Article 368, on the other hand, is confined to Chapter III, Title XV: Offences against public health. This is remarkable, as it alludes to offences against third parties, reinforcing the idea that self-cultivation for individual consumption is not punishable if it cannot be linked to harm to any other person.
Within this context the famous concept of a legal loophole appears, where consumption does not constitute a crime and where cultivation is not punishable if the crop is grown to one’s own detriment without compromising public health. Under these premises, the more than 300,000 medical cannabis users, and any person in general, could cultivate and consume cannabis in an individual and private context without the intention of trafficking, promoting, favouring or facilitating consumption to the detriment of third parties.

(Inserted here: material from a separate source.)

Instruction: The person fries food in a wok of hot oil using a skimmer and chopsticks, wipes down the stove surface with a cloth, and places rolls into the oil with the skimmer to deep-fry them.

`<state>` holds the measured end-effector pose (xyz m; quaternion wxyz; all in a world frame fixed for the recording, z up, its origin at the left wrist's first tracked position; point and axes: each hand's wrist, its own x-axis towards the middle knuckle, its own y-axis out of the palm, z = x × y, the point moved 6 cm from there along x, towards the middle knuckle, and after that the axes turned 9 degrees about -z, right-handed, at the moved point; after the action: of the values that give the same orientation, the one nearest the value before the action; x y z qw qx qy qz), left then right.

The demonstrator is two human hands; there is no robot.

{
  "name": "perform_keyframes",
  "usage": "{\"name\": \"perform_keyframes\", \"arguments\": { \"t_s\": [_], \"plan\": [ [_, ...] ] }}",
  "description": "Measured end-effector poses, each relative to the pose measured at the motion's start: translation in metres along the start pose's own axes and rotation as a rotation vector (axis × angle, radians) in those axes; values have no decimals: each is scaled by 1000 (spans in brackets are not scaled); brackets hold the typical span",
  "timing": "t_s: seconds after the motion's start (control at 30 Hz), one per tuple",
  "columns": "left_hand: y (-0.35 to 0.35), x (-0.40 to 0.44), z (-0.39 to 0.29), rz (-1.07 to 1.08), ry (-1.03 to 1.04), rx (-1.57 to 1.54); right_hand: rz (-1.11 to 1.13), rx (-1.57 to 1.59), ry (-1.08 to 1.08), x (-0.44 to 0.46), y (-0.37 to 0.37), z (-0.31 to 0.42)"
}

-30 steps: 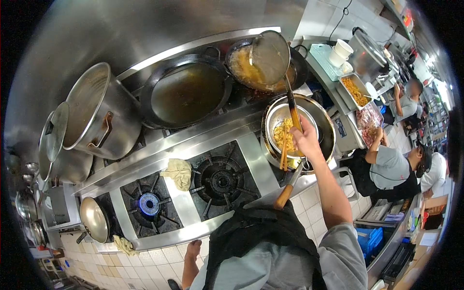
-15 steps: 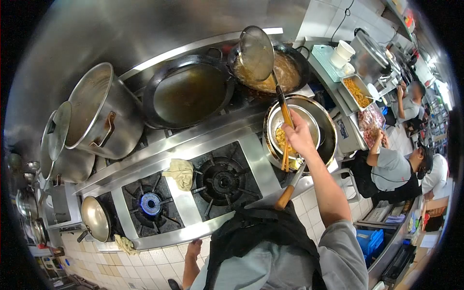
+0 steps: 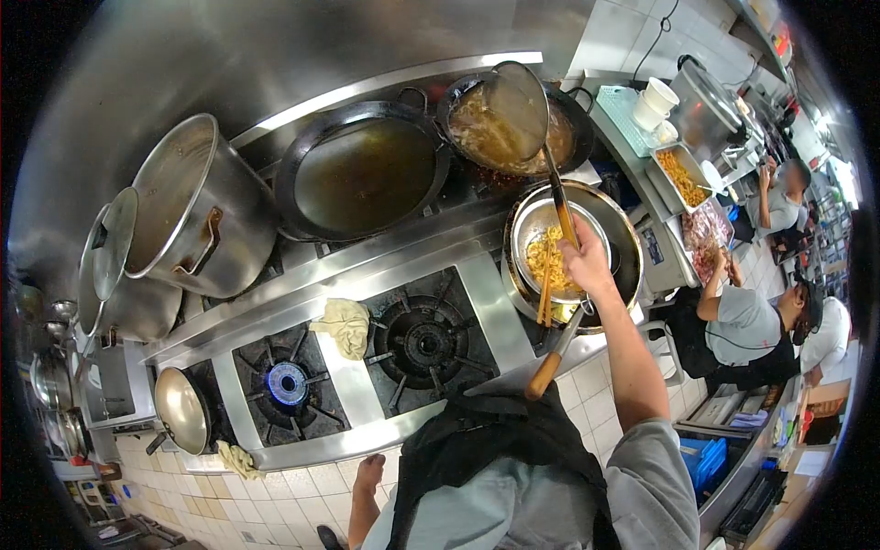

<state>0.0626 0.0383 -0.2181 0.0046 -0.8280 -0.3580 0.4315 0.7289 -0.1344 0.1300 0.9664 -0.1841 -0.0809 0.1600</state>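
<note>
My right hand [image 3: 587, 263] is closed round the wooden handle of a round mesh skimmer [image 3: 516, 112], tilted above a black wok of bubbling brown liquid [image 3: 463, 128]. Below this hand, a metal bowl-shaped strainer [image 3: 519, 240] holds yellow fried-looking pieces [image 3: 541, 260]. It sits in a larger dark pan [image 3: 627, 275], its wooden handle [image 3: 543, 376] pointing toward me. Wooden chopsticks [image 3: 545, 298] lean in the strainer. Down at my side, my left hand [image 3: 368, 474] hangs past the stove's front edge, fingers curled, with nothing visible in it.
A second wok of dark oil [image 3: 362, 179] and a tall steel pot [image 3: 197, 206] stand along the back. One burner [image 3: 287, 383] has a blue flame. A cloth [image 3: 345, 327] lies between burners. A small wok [image 3: 181, 411] is at the left. Co-workers [image 3: 742, 321] work at the right.
My right hand and the skimmer have shifted right and slightly down, showing more of the bubbling wok and the yellow pieces. The view has moved slightly. My left hand still hangs at my side.
</note>
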Motion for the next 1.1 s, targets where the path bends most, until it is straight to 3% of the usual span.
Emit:
{"name": "perform_keyframes", "arguments": {
  "t_s": [0.03,0.07,0.13,0.27,0.33,0.37,0.43,0.47,0.53,0.63,1.1],
  "plan": [
    [1,-1,-13,2,163,-33,-7,0,0,0,-3,0],
    [0,0,-16,2,164,-32,-9,2,-1,0,-5,0],
    [0,3,-6,31,-117,-47,-25,11,-7,-2,-12,2],
    [-3,0,-17,-53,-100,-81,-61,-51,-145,10,-32,-24],
    [-6,-5,-20,-8,-186,28,-112,-70,-167,15,-44,-29],
    [-9,-6,-15,-8,-186,29,-148,-87,-105,8,-49,-8],
    [-11,-9,-24,13,112,142,-145,-38,-37,4,-57,18],
    [-8,-13,-32,13,113,141,-141,10,29,5,-59,20],
    [-7,-21,-45,-101,0,12,-170,73,23,17,-63,7],
    [-6,-19,-39,-44,-130,70,-188,54,6,33,-68,-5],
    [9,4,41,-79,-277,-130,12,295,334,30,-35,16]
  ]
}}
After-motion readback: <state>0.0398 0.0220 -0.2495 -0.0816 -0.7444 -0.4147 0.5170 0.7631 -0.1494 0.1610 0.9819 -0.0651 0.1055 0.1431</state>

Similarly, and taking into account that only cannabis plants with a THC content of >0.2 are considered a narcotic, all those with a lower content will not be considered as such. Persons who recklessly cultivate this type of seed would be guilty of some kind of offence for not declaring the cultivation or not being professional farmers or not using the product for industrial purposes, but they could never be guilty of the offence under Article 368 of the Penal Code.